3

I'm trying to clean some htmls. I have converted them to xhtml with tidy

$ tidy -asxml -i -w 150 -o o.xml index.html

The resulting xhtml ends up having named entities. When trying xsltproc on those xhtmls, I keep getting errors.

$ xsltproc --novalid  -o out.htm  t.xsl o.xml
o.xml:873: parser error : Entity 'mdash' not defined
            resources to storing data and using permissions &mdash; as needed.</
                                                                   ^
o.xml:914: parser error : Entity 'uarr' not defined
        </div><a href="index.html#top" style="float:right">&uarr; Go to top</a>
                                                                 ^
o.xml:924: parser error : Entity 'nbsp' not defined
          Android 3.2&nbsp;r1 - 27 Jul 2011 12:18

If I add --html to the xsltproc it complains on a tag that has name and id attributes with same name (which is valid)

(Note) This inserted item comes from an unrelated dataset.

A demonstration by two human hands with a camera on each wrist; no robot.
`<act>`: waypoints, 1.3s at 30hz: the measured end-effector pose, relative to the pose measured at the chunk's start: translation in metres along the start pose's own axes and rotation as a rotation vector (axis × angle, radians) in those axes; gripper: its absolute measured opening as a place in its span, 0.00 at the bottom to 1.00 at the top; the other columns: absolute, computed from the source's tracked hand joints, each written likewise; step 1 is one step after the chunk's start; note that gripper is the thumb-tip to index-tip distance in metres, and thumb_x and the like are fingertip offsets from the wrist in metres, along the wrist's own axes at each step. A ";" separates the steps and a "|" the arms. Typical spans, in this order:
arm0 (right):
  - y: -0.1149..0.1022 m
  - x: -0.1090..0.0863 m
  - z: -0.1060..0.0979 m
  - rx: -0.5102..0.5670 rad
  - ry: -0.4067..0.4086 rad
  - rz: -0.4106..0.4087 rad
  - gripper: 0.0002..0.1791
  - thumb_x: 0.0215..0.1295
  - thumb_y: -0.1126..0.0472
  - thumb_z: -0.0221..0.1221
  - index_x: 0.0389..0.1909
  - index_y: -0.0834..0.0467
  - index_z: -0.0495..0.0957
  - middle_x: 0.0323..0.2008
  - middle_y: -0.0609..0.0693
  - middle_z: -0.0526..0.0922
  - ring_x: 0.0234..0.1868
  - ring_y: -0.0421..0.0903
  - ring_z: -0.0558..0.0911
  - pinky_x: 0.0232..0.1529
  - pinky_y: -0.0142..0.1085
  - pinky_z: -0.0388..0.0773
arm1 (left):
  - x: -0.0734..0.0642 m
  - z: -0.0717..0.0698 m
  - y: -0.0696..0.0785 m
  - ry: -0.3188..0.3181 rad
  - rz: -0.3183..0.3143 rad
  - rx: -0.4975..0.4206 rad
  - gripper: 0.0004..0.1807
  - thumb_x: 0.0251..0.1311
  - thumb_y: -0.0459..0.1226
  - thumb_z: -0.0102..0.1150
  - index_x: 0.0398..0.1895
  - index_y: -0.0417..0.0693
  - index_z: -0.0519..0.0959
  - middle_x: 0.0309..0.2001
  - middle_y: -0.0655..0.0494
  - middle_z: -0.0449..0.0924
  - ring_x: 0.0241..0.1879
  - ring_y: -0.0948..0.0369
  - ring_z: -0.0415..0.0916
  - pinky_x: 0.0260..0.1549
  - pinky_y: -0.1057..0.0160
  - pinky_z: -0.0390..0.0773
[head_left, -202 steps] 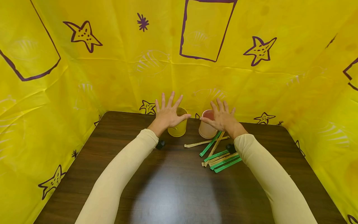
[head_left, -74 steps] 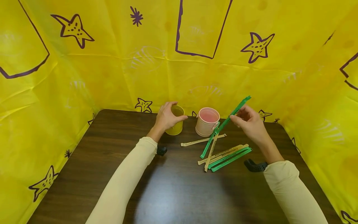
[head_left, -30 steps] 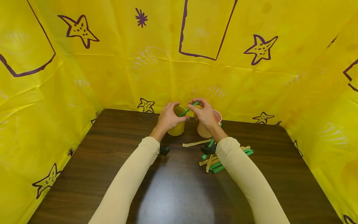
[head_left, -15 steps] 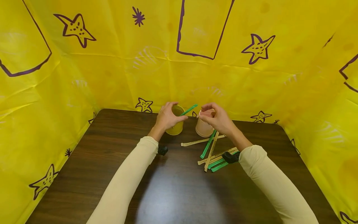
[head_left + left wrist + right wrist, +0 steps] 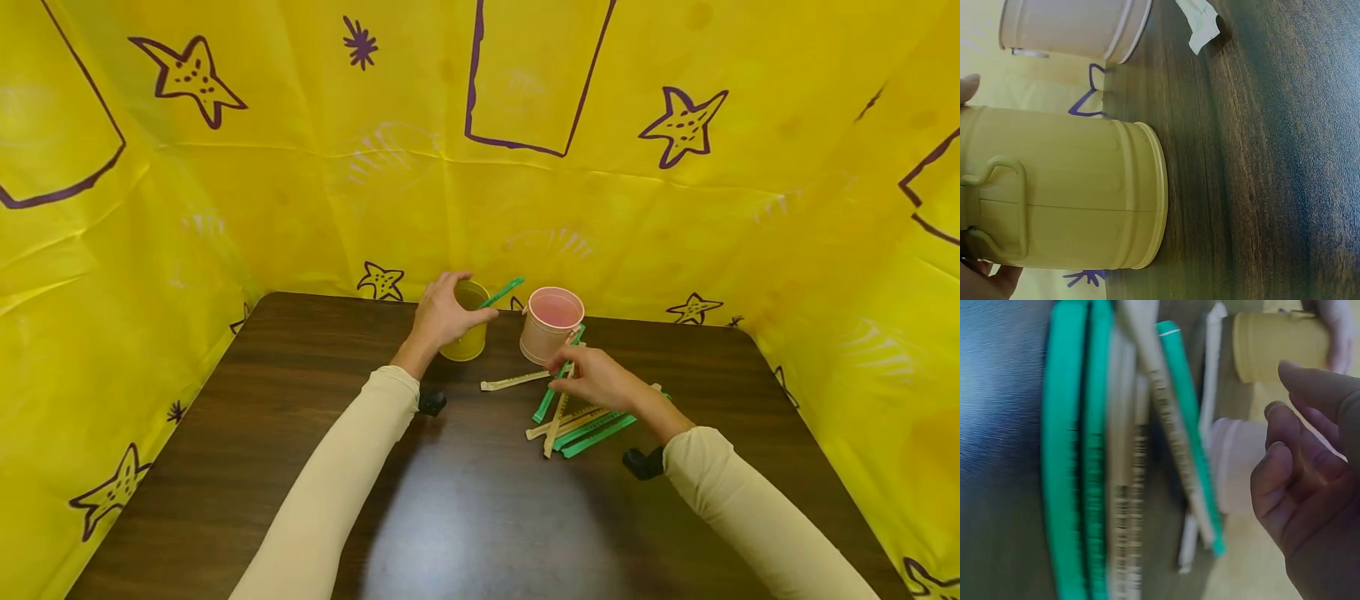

$ xsltproc --novalid --html -o out.htm  t.xsl o.xml o.xml:845: element a: validity error : ID top already defined
      <a name="top" id="top"></a>
                            ^

The xslt is simple:

<?xml version="1.0" encoding="ISO-8859-1"?>
<xsl:stylesheet version="1.0"
 xmlns:xsl="http://www.w3.org/1999/XSL/Transform">
<xsl:output method="html" indent="yes" omit-xml-declaration="yes"/>

    <xsl:template match="node()|@*">
      <xsl:copy>
         <xsl:apply-templates select="node()|@*"/>
      </xsl:copy>
    </xsl:template>

    <xsl:template match="//*[@id=side-nav]"/>
</xsl:stylesheet>

Why doesn't --html work? Why is it complaining? Or should I forget it and fix the entities?

vangop
  • 175
  • 2
  • 8

2 Answers2

1

I did the other way - made tidy produce numeric entities rather then named with -n option.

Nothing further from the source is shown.